_EXERCISE INSTRUCTIONS_
Print all of the data below exactly as it appears, leaving out every image.

(Items listed in a dataset)
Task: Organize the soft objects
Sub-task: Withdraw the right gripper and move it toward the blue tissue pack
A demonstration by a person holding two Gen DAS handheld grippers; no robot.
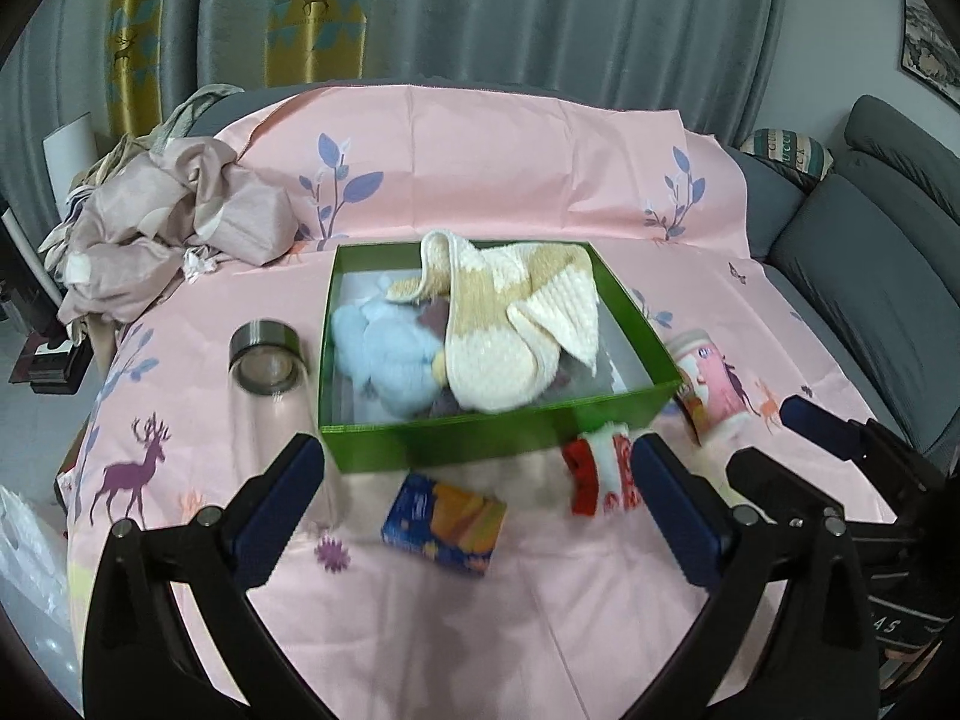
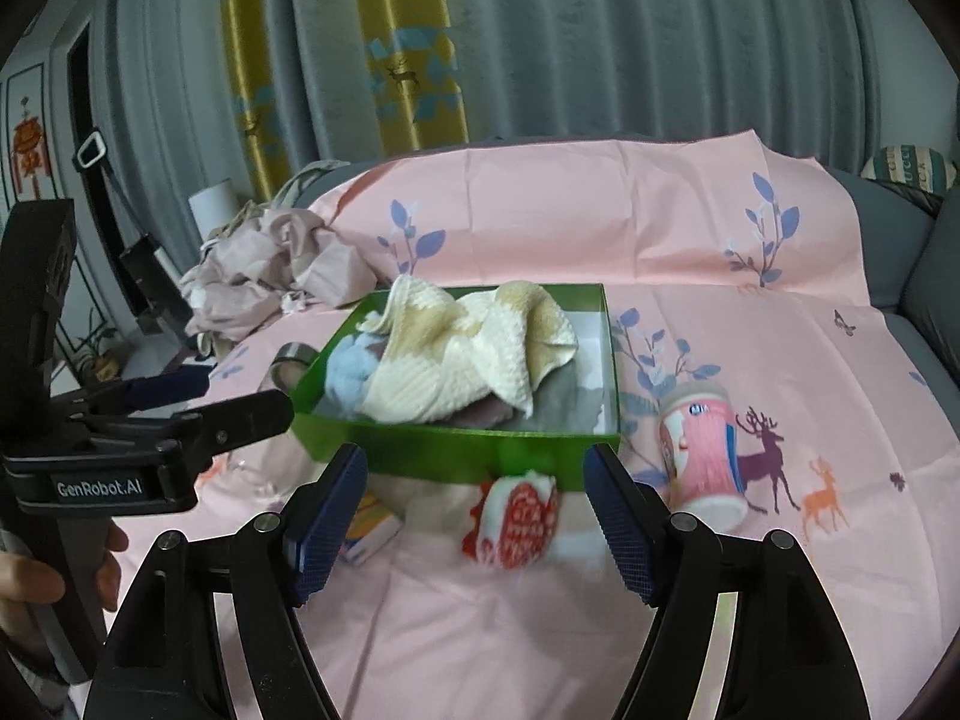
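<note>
A: Start at the fingers. What have they got?

B: Nothing. The left gripper (image 1: 474, 480) stands spread wide, blue pads apart, with only the pink printed bedsheet (image 1: 540, 630) and a small blue-and-orange carton (image 1: 444, 523) showing in the gap. The right gripper (image 2: 477, 516) is parted too, empty, with a red-and-white patterned sock (image 2: 513, 525) lying on the sheet between its tips, untouched.

A: And the soft things?

B: Mostly in the open green cardboard box (image 1: 480, 438). A cream-and-tan knitted scarf (image 1: 498, 324) is heaped there, one fold hanging over the far rim, beside a pale blue fluffy toy (image 1: 378, 354) against the left wall. The sock stays outside, just before the box's near wall.

A: Room to move?

B: Bare sheet lies in front of both grippers. Left of the box a clear glass bottle with a metal cap (image 1: 267, 360) lies close by; at its right corner, a pink printed paper cup (image 2: 705, 450) lies tipped on its side. A crumpled beige cloth pile (image 1: 168, 228) sits at the far left edge; a grey sofa (image 1: 870, 300) borders the right.
</note>
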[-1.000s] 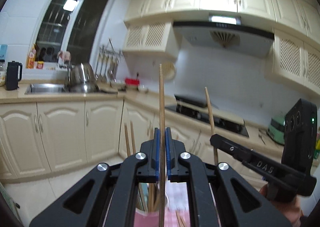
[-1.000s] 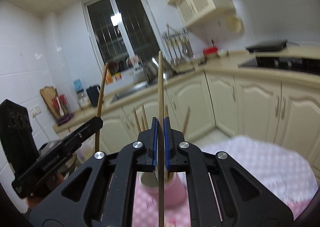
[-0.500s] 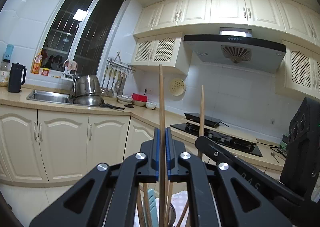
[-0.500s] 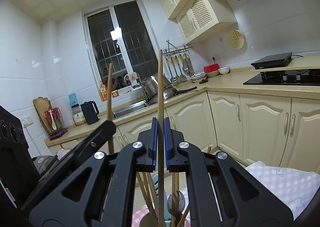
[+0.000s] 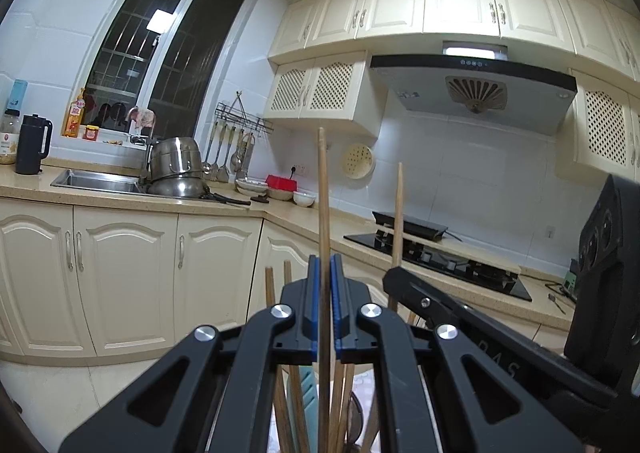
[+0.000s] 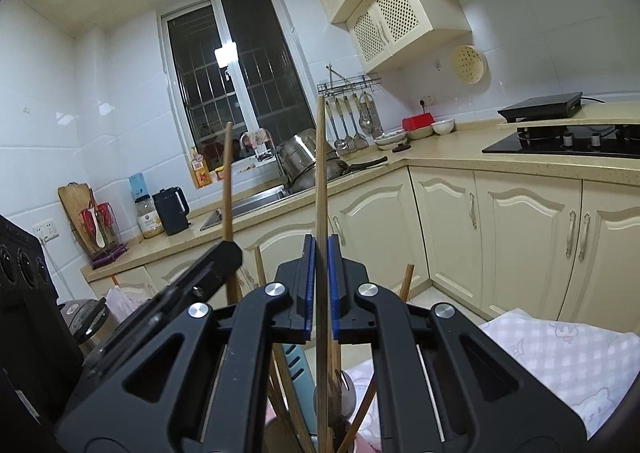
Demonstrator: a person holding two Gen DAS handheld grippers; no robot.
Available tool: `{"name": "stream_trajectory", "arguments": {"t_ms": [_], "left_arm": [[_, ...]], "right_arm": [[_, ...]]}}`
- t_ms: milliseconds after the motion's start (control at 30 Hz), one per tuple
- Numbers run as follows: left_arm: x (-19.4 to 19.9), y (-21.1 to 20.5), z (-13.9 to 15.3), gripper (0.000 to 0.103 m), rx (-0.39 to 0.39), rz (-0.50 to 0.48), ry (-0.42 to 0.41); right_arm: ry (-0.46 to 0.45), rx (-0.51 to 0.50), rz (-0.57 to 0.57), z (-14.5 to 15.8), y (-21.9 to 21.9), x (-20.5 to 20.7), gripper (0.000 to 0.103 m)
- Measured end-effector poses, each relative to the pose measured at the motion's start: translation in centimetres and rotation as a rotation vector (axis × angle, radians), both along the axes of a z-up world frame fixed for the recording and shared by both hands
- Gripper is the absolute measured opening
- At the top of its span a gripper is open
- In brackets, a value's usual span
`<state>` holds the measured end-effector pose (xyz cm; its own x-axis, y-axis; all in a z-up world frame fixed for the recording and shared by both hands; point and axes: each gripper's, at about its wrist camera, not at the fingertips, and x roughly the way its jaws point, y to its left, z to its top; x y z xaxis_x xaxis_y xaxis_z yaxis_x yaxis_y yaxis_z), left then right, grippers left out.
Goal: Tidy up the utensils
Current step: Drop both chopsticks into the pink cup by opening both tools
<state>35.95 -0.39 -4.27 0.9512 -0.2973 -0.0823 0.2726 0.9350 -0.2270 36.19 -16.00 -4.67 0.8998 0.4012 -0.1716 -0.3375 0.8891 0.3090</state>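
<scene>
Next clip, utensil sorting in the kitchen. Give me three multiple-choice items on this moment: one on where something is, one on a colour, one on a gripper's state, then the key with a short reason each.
1. Where do the steel pots stand?
A. on the counter beside the sink
B. on the stove
C. on the floor

2. What colour are the pads on the left gripper fingers?
A. red
B. blue
C. white

3. What is the right gripper doing?
A. hanging open with nothing in it
B. gripping a spoon
C. holding an upright wooden chopstick between its pads

Key: 1 A, the pots sit right of the sink basin on the counter top. 2 B, blue strips line both fingers. 3 C, the chopstick rises straight between the pads, which look to touch it though a sliver of gap leaves that unsure.
</scene>
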Motion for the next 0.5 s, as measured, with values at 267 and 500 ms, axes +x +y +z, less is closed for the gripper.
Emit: {"name": "stream_trajectory", "arguments": {"t_ms": [267,500], "left_arm": [[-2.4,2.2,0.4,0.080,-0.008,0.047,0.025],[-6.1,3.2,2.5,0.096,0.051,0.063,0.021]], "right_arm": [[0.027,0.075,-0.085,0.3,-3.6,-1.8,0.083],[0.029,0.046,-0.127,2.1,-5.8,-4.6,0.097]]}}
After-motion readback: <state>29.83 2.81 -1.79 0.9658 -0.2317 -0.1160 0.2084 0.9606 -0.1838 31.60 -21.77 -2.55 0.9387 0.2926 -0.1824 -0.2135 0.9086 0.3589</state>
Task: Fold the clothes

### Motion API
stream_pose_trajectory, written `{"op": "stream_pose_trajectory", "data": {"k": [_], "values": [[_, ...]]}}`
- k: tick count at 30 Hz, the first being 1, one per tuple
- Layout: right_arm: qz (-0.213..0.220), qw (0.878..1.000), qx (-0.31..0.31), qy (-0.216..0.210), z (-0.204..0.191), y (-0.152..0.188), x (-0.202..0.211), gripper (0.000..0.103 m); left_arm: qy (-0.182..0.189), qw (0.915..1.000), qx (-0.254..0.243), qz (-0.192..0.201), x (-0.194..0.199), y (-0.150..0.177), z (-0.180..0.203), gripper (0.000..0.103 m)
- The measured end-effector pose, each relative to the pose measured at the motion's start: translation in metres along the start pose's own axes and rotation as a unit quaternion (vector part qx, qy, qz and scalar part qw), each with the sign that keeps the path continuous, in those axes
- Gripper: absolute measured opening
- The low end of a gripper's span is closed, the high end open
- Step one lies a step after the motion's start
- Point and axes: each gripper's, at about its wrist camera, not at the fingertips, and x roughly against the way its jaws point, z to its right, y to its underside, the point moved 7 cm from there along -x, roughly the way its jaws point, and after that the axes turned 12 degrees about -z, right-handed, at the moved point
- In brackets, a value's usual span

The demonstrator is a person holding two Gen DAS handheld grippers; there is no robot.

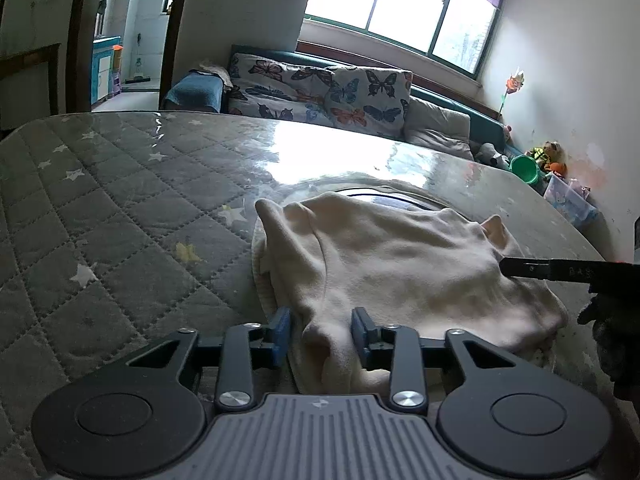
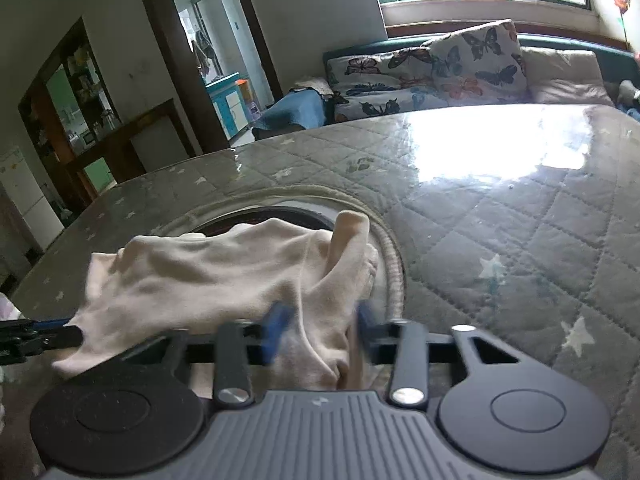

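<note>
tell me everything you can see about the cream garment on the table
The cream garment is soft, knit-looking cloth, plain and unprinted, bunched and wrinkled rather than flat. It lies on the quilted star-patterned table cover, partly over a round rimmed inset. A fold of its near edge stands between the blue pads of the left gripper; another bunched fold runs between those of the right gripper. Whether either pair presses it is unclear. Peaks of cloth stick up at the far corners.

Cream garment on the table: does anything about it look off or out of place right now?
Only its shape. The cream garment lies bunched and wrinkled on the quilted table cover, corners poking up, not flat. A fold sits between the left gripper and another between the right gripper. No spill or damage shows.
</note>
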Motion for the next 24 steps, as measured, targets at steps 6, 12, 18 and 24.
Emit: {"op": "stream_pose_trajectory", "data": {"k": [6,12,18,24], "values": [[-0.004,1.0,0.011,-0.017,-0.01,0.001,0.009,0.017,0.02,0.9997,0.011,-0.008,0.002,0.0,-0.001,0.023],[-0.002,1.0,0.003,-0.015,-0.001,-0.001,0.005,0.031,0.02,0.9994,0.025,-0.012,0.001,-0.003,-0.004,0.03],[0.0,1.0,-0.008,-0.025,-0.003,0.002,0.0,0.017,0.03,0.9993,0.016,-0.019,-0.006,-0.006,0.005,0.019],[0.034,0.999,-0.008,-0.022,-0.005,0.002,0.029,0.014,0.056,0.9984,0.0,0.004,0.007,-0.022,0.026,0.018]]}}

_EXERCISE RESULT_
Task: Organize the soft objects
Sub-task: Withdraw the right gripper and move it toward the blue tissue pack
A demonstration by a person holding two Gen DAS handheld grippers; no robot.
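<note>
A: Start at the fingers. What have they got?

B: Nothing. The left gripper (image 1: 474, 480) stands spread wide, blue pads apart, with only the pink printed bedsheet (image 1: 540, 630) and a small blue-and-orange carton (image 1: 444, 523) showing in the gap. The right gripper (image 2: 477, 516) is parted too, empty, with a red-and-white patterned sock (image 2: 513, 525) lying on the sheet between its tips, untouched.

A: And the soft things?

B: Mostly in the open green cardboard box (image 1: 480, 438). A cream-and-tan knitted scarf (image 1: 498, 324) is heaped there, one fold hanging over the far rim, beside a pale blue fluffy toy (image 1: 378, 354) against the left wall. The sock stays outside, just before the box's near wall.

A: Room to move?

B: Bare sheet lies in front of both grippers. Left of the box a clear glass bottle with a metal cap (image 1: 267, 360) lies close by; at its right corner, a pink printed paper cup (image 2: 705, 450) lies tipped on its side. A crumpled beige cloth pile (image 1: 168, 228) sits at the far left edge; a grey sofa (image 1: 870, 300) borders the right.
</note>
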[-1.000s] 
[-1.000s] 
[-0.500s] 
[-0.500s] 
[+0.000s] 
[+0.000s] 
Demonstrator: a person holding two Gen DAS handheld grippers; no robot.
Available tool: `{"name": "stream_trajectory", "arguments": {"t_ms": [_], "left_arm": [[_, ...]], "right_arm": [[_, ...]]}}`
- t_ms: milliseconds after the motion's start (control at 30 Hz), one per tuple
- Numbers run as follows: left_arm: x (-19.4 to 19.9), y (-21.1 to 20.5), z (-13.9 to 15.3), gripper (0.000 to 0.103 m), rx (-0.39 to 0.39), rz (-0.50 to 0.48), ry (-0.42 to 0.41); right_arm: ry (-0.46 to 0.45), rx (-0.51 to 0.50), rz (-0.57 to 0.57), z (-14.5 to 15.8), y (-21.9 to 21.9), x (-20.5 to 20.7), gripper (0.000 to 0.103 m)
- Measured end-effector poses, each relative to the pose measured at the motion's start: translation in centimetres and rotation as a rotation vector (axis × angle, radians), both along the axes of a z-up world frame fixed for the recording and shared by both hands
- Gripper is the absolute measured opening
- At the top of its span a gripper is open
- In brackets, a value's usual span
`<state>` holds the measured end-effector pose (xyz cm; its own x-axis, y-axis; all in a z-up world frame fixed for the recording and shared by both hands; point and axes: each gripper's, at about its wrist camera, not at the fingertips, and x roughly the way its jaws point, y to its left, z to its top; x y z xaxis_x xaxis_y xaxis_z yaxis_x yaxis_y yaxis_z), left then right, grippers left out.
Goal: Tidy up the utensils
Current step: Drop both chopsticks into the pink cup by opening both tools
<state>35.95 -0.39 -4.27 0.9512 -0.2973 -0.0823 0.2726 0.9350 -0.2270 36.19 -16.00 -4.67 0.8998 0.4012 -0.1716 -0.3375 0.8891 0.3090</state>
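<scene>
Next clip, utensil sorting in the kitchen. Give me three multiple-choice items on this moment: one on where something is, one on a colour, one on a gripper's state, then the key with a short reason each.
1. Where do the steel pots stand?
A. on the counter beside the sink
B. on the stove
C. on the floor

2. What colour are the pads on the left gripper fingers?
A. red
B. blue
C. white

3. What is the right gripper doing?
A. hanging open with nothing in it
B. gripping a spoon
C. holding an upright wooden chopstick between its pads

Key: 1 A, the pots sit right of the sink basin on the counter top. 2 B, blue strips line both fingers. 3 C, the chopstick rises straight between the pads, which look to touch it though a sliver of gap leaves that unsure.
</scene>
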Motion for the next 0.5 s, as measured, with values at 267 and 500 ms, axes +x +y +z, less is closed for the gripper.
Emit: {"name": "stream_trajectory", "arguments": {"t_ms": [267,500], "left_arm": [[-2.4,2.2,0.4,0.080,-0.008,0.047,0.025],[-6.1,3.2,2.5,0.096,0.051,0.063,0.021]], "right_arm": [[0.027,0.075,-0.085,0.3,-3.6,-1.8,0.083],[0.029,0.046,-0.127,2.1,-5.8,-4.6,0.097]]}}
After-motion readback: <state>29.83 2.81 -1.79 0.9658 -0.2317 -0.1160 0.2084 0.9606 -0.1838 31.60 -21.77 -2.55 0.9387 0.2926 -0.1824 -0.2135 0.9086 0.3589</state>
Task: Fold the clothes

### Motion API
stream_pose_trajectory, written `{"op": "stream_pose_trajectory", "data": {"k": [_], "values": [[_, ...]]}}`
- k: tick count at 30 Hz, the first being 1, one per tuple
- Layout: right_arm: qz (-0.213..0.220), qw (0.878..1.000), qx (-0.31..0.31), qy (-0.216..0.210), z (-0.204..0.191), y (-0.152..0.188), x (-0.202..0.211), gripper (0.000..0.103 m); left_arm: qy (-0.182..0.189), qw (0.915..1.000), qx (-0.254..0.243), qz (-0.192..0.201), x (-0.194..0.199), y (-0.150..0.177), z (-0.180..0.203), gripper (0.000..0.103 m)
- The measured end-effector pose, each relative to the pose measured at the motion's start: translation in metres along the start pose's own axes and rotation as a unit quaternion (vector part qx, qy, qz and scalar part qw), each with the sign that keeps the path continuous, in those axes
- Gripper: absolute measured opening
- The low end of a gripper's span is closed, the high end open
- Step one lies a step after the motion's start
- Point and axes: each gripper's, at about its wrist camera, not at the fingertips, and x roughly against the way its jaws point, z to its right, y to its underside, the point moved 7 cm from there along -x, roughly the way its jaws point, and after that the axes turned 12 degrees about -z, right-handed, at the moved point
- In brackets, a value's usual span

The demonstrator is a person holding two Gen DAS handheld grippers; there is no robot.


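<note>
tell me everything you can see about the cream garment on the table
The cream garment is soft, knit-looking cloth, plain and unprinted, bunched and wrinkled rather than flat. It lies on the quilted star-patterned table cover, partly over a round rimmed inset. A fold of its near edge stands between the blue pads of the left gripper; another bunched fold runs between those of the right gripper. Whether either pair presses it is unclear. Peaks of cloth stick up at the far corners.

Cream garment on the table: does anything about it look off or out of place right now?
Only its shape. The cream garment lies bunched and wrinkled on the quilted table cover, corners poking up, not flat. A fold sits between the left gripper and another between the right gripper. No spill or damage shows.
</note>
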Motion for the next 24 steps, as measured, targets at steps 6, 12, 18 and 24.
Emit: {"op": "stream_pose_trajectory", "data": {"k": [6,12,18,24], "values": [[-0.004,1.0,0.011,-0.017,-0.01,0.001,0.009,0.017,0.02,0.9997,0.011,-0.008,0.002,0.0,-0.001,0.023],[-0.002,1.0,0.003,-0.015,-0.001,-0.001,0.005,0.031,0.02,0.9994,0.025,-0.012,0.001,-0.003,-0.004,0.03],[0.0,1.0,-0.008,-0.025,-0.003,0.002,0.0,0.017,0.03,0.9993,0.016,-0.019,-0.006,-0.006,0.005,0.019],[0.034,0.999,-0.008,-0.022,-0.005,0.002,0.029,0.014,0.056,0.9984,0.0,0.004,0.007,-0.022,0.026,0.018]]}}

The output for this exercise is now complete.